Dictionnaire de Trévoux/6e édition, 1771/CHÂTAIGNIER

La bibliothèque libre.
Jésuites et imprimeurs de Trévoux
(2p. 480-481).

CHÂTAIGNIER. s. m. Prononcez châtaignier sans faire sentir l’r. Castanea sativa. Arbre qui a pris son nom du pays d’où il a été apporté. Castanea à Castanide terrà. Les vieux piés des châtaigniers sont fort gros : on en a vu en France de si gros, que quatre personnes auroient eu peine à les embrasser. Ce tronc jette plusieurs grosses branches, qui sont divisées en une infinité d’autres plus petites. Elles sont toutes ordinairement un peu longues, couvertes d’une écorce lisse, brune & tachée. Son bois est un peu dur & blanc. Ses feuilles sont longues de quatre à cinq pouces sur deux pouces environ de largeur, dentelées en manière de scie sur leurs bords, rides, d’un vert gai, & relevées en dessous d’une côte qui partage en deux toute sa force, & qui jette par ses côtés plusieurs nervures transversales, qui vont aboutir à la marge. Ses fleurs sont très-petites, à cinq pétales, jaunâtres, & à cinq étamines un peu plus jaunes ; ces fleurs sont stériles, & sont attachées en forme de chaton à un filet long de trois pouces. Ses fruits naissent sur le même pié, mais dans des endroits séparés de ses fleurs en forme de hérissons gros comme de petites pommes, divisés en trois loges, dans les jeunes fruits, parce que la châtaigne ou semence d’une ou de deux de ces loges avorte quelquefois. L’écorce de ces fruits est d’un vert clair d’abord, & charnu ; mais dans sa maturité, elle ressemble à du cuir par sa tissure & par sa couleur. Elle est toujours chargée de piquans pointus & bruns. Elle s’ouvre d’elle-même vers la fin de Septembre.
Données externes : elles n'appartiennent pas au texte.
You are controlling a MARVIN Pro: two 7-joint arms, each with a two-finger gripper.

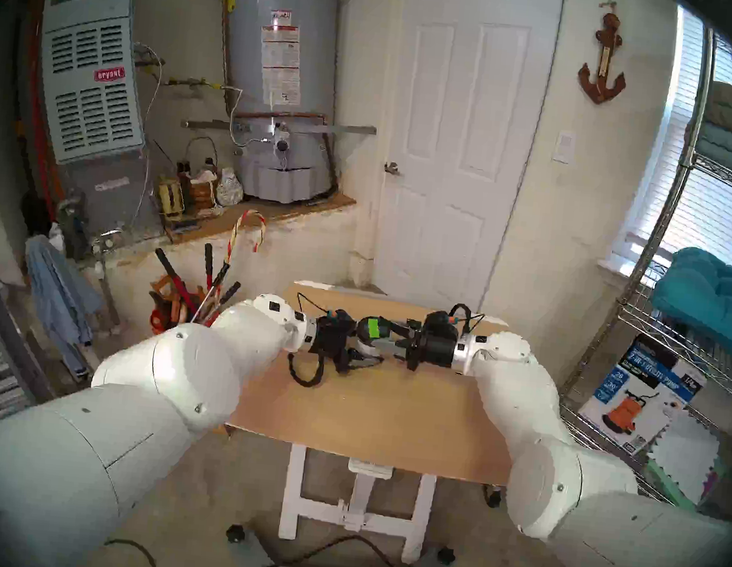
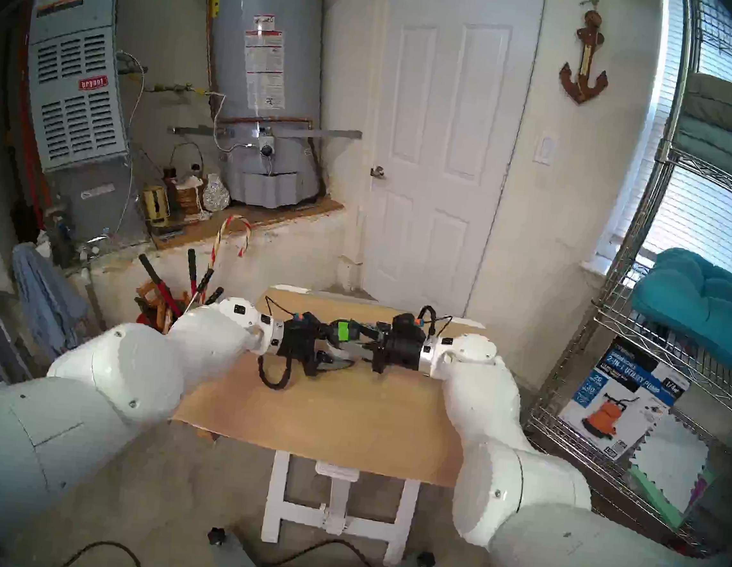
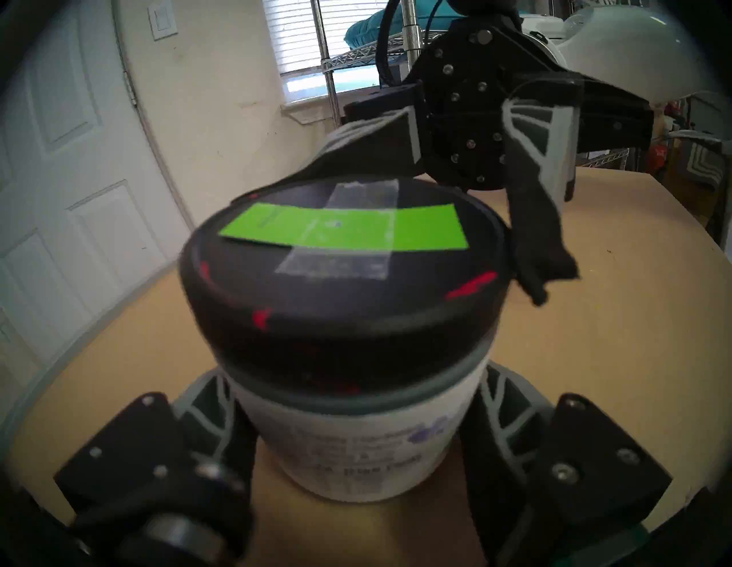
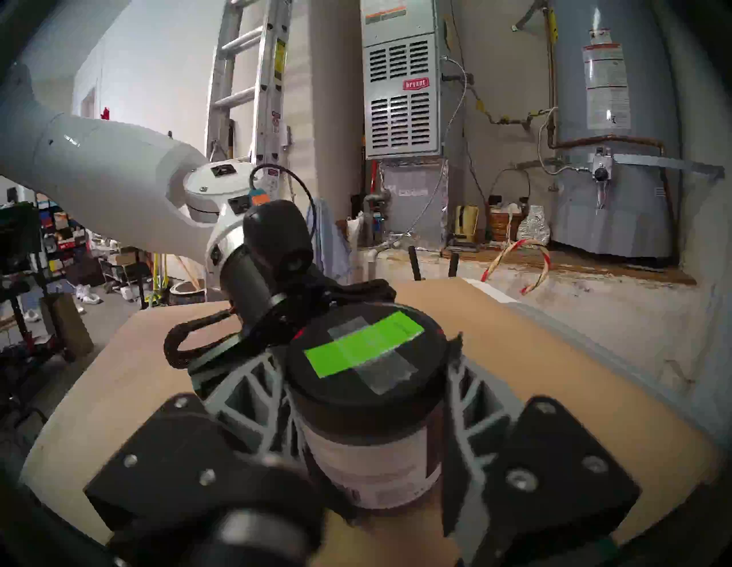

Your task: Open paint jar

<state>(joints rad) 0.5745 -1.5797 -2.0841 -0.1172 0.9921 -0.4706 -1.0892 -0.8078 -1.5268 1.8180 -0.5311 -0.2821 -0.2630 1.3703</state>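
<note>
Squat white-labelled paint jar [image 3: 356, 443], green-striped black lid [image 3: 344, 277] on.

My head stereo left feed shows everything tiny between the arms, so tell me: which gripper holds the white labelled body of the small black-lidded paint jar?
Observer: The left gripper; its fingers clamp the paint jar on its white body, below the lid.
Operator: And the right one?
Observer: The right gripper pinches the round black lid from both sides.
Operator: Lid off yet?
Observer: No, it sits on the jar, with its green strip taped flat across the top.
</note>
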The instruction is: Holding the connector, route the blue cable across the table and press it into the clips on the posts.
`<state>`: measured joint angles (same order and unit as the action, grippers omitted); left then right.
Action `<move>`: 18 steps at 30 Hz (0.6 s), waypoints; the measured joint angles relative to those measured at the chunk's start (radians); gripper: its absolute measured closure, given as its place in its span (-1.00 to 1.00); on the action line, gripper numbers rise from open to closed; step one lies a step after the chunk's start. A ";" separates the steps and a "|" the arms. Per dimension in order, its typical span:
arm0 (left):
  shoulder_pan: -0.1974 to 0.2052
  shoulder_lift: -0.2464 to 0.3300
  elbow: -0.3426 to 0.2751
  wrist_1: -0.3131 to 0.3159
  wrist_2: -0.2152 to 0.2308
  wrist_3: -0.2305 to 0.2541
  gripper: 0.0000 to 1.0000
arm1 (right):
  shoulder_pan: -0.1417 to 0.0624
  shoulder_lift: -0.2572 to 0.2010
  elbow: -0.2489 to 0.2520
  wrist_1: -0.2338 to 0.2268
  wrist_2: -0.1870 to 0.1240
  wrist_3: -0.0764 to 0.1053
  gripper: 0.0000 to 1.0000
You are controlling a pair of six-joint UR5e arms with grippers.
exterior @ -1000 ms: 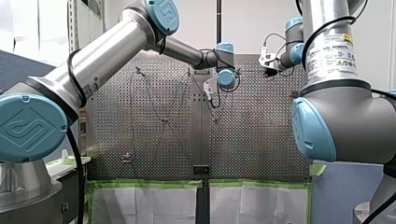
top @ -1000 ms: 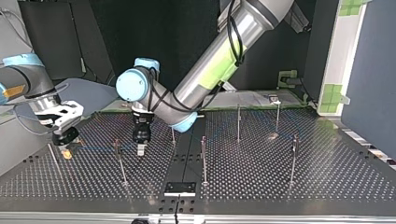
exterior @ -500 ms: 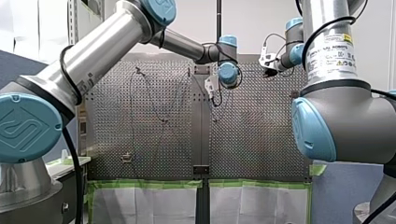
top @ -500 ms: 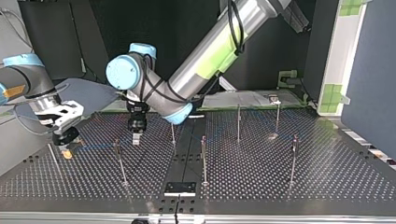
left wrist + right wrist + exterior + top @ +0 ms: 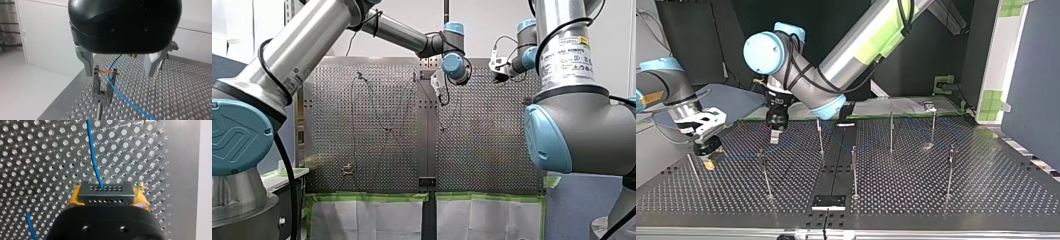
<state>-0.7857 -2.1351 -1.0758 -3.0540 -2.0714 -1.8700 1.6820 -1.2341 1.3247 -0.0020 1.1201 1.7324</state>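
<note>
In the right wrist view the yellow pads [image 5: 141, 195] are shut on a dark connector [image 5: 105, 193], and the blue cable [image 5: 93, 157] leaves it across the perforated plate. At the top view's left my right gripper [image 5: 707, 156] holds it low over the table. My left gripper [image 5: 774, 136] hangs over the plate beside a post [image 5: 820, 137]. In the left wrist view its metal fingers [image 5: 85, 62] stand wide apart around my left gripper [image 5: 120, 73], with nothing held. Ahead of them a forked clip [image 5: 103, 85] with an orange band tops a post, and the blue cable [image 5: 125, 98] runs past its prong.
Several thin posts stand on the table [image 5: 936, 200], among them post [image 5: 853, 170], post [image 5: 891, 130] and post [image 5: 950, 170]. A black bracket [image 5: 828, 201] sits near the table's near edge. Green-taped panels [image 5: 993, 100] border the top view's right.
My left arm has swung toward the top view's left and farther back, carrying its open gripper away from the nearer post. My right gripper has stayed put with the connector.
</note>
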 joint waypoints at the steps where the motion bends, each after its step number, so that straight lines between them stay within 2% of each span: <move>1: 0.001 0.008 -0.008 -0.004 -0.007 0.001 -1.00 | 0.001 0.000 0.000 0.000 0.000 0.000 1.00; 12: 0.004 0.106 -0.105 -0.041 -0.071 0.060 -1.00 | 0.006 0.000 0.000 0.000 0.000 0.003 1.00; 15: 0.009 0.132 -0.132 -0.030 -0.095 0.069 -1.00 | 0.007 0.000 0.000 0.001 0.000 0.003 1.00; 18: 0.012 0.159 -0.160 -0.006 -0.096 0.069 -1.00 | 0.007 0.000 0.000 0.000 0.000 0.003 1.00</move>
<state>-0.7741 -1.9757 -1.2353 -3.0598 -2.1670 -1.8010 1.6893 -1.2338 1.3247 -0.0015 1.1199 1.7352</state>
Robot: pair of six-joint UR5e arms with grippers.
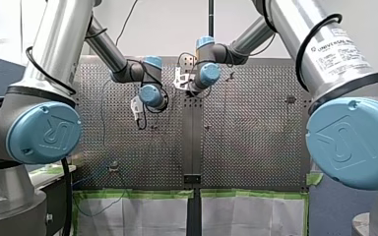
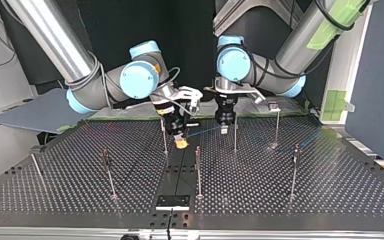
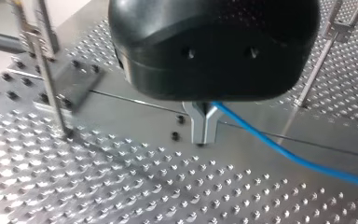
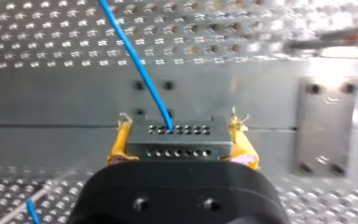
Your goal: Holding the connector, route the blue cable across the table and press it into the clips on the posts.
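Here, left of centre in the top view, my right gripper [image 2: 181, 142] pinches the black rectangular multi-hole connector [image 4: 177, 140] between yellow pads. The thin blue cable [image 2: 203, 131] runs rightward, low over the perforated metal table [image 2: 305, 185], to my left gripper [image 2: 223, 129], whose metal fingers [image 3: 204, 126] press together on it.

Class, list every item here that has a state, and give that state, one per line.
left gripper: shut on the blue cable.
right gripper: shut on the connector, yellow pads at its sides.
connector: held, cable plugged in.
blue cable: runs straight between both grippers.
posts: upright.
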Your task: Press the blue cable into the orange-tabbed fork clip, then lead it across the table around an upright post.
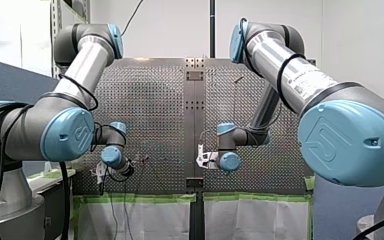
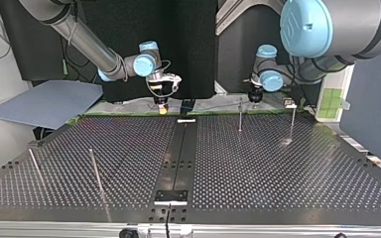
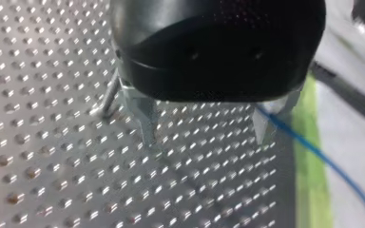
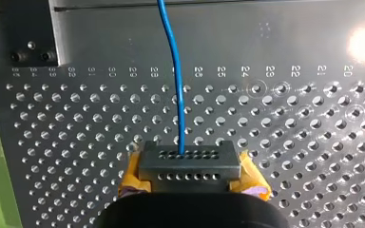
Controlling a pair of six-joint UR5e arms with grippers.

La châtaigne qu’elle renferme est couverte de deux peaux, dont l’extérieure est lisse en dehors, velue en dedans, de couleur châtain, comme on dit communément ; l’intérieure est plus mince, rougeâtre, & est très-âpre au goût. La substance de la châtaigne est douce, farineuse, bonne à manger lorsqu’elle est cuite. Il y en a de différentes grosseurs. Celles qui sont carrées & grosses comme le pouce se nomment marrons. Elles viennent dans le Vivarais, d’où on les transporte à Lyon. A Paris on dit, marrons de Lyon, parce qu’on les reçoit de Lyon. Celles qui sont moins grosses que les marrons sont les châtaignes ordinaires ; & les plus petites viennent des sauvageons. Les Cévennes & le Vivarais fournissent beaucoup de châtaignes. Le peuple vit en ce pays-là, une partie de l’année, de ce seul fruit. On fait cuire les châtaignes tantôt dans l’eau simplement, tantôt sous les cendres chaudes ; ou l’on les fait rissoler à la poële percée. Les châtaignes sont fort incrassantes. On laisse des châtaigniers en taillis ; le bois en est bon pour des perches, & pour différens ouvrages. Le charbon du châtaignier pétille trop au feu, & ne peut être employé qu’à la forge. Il n’y a guère de Province dans le Royaume qui n’ait des bois & taillis de châtaigniers. On se sert quelquefois des châtaignes en Médecine, pour faire un look pour la toux. Le marronier d’Inde, quoique son fruit donne des châtaignes, n’est point du genre de cet arbre. Voyez Marronier. Les plus belles charpentes, celles de la plupart des anciennes Eglises, sont de châtaignier. Il sert aussi à faire des cercles de cuves & futailles, ou des perches pour les treilles & espaliers. Il y a une Ordonnance de Henri III, de 1580, qui veut qu’on les coupe de six à sept ans.

Kaftanie & keften en allemand, châtaigne en françois, sont tirés du celtique keften. Pezron. Kaftanie vient évidemment du latin caftanea, & keften en vient aussi.

Châtaignier, est aussi le nom d’une espèce de pommes. Les châtaigniers, qu’on appelle martanges en Anjou, sont blanches, rousses, avec un coloris assez sale & obscur. La Quint.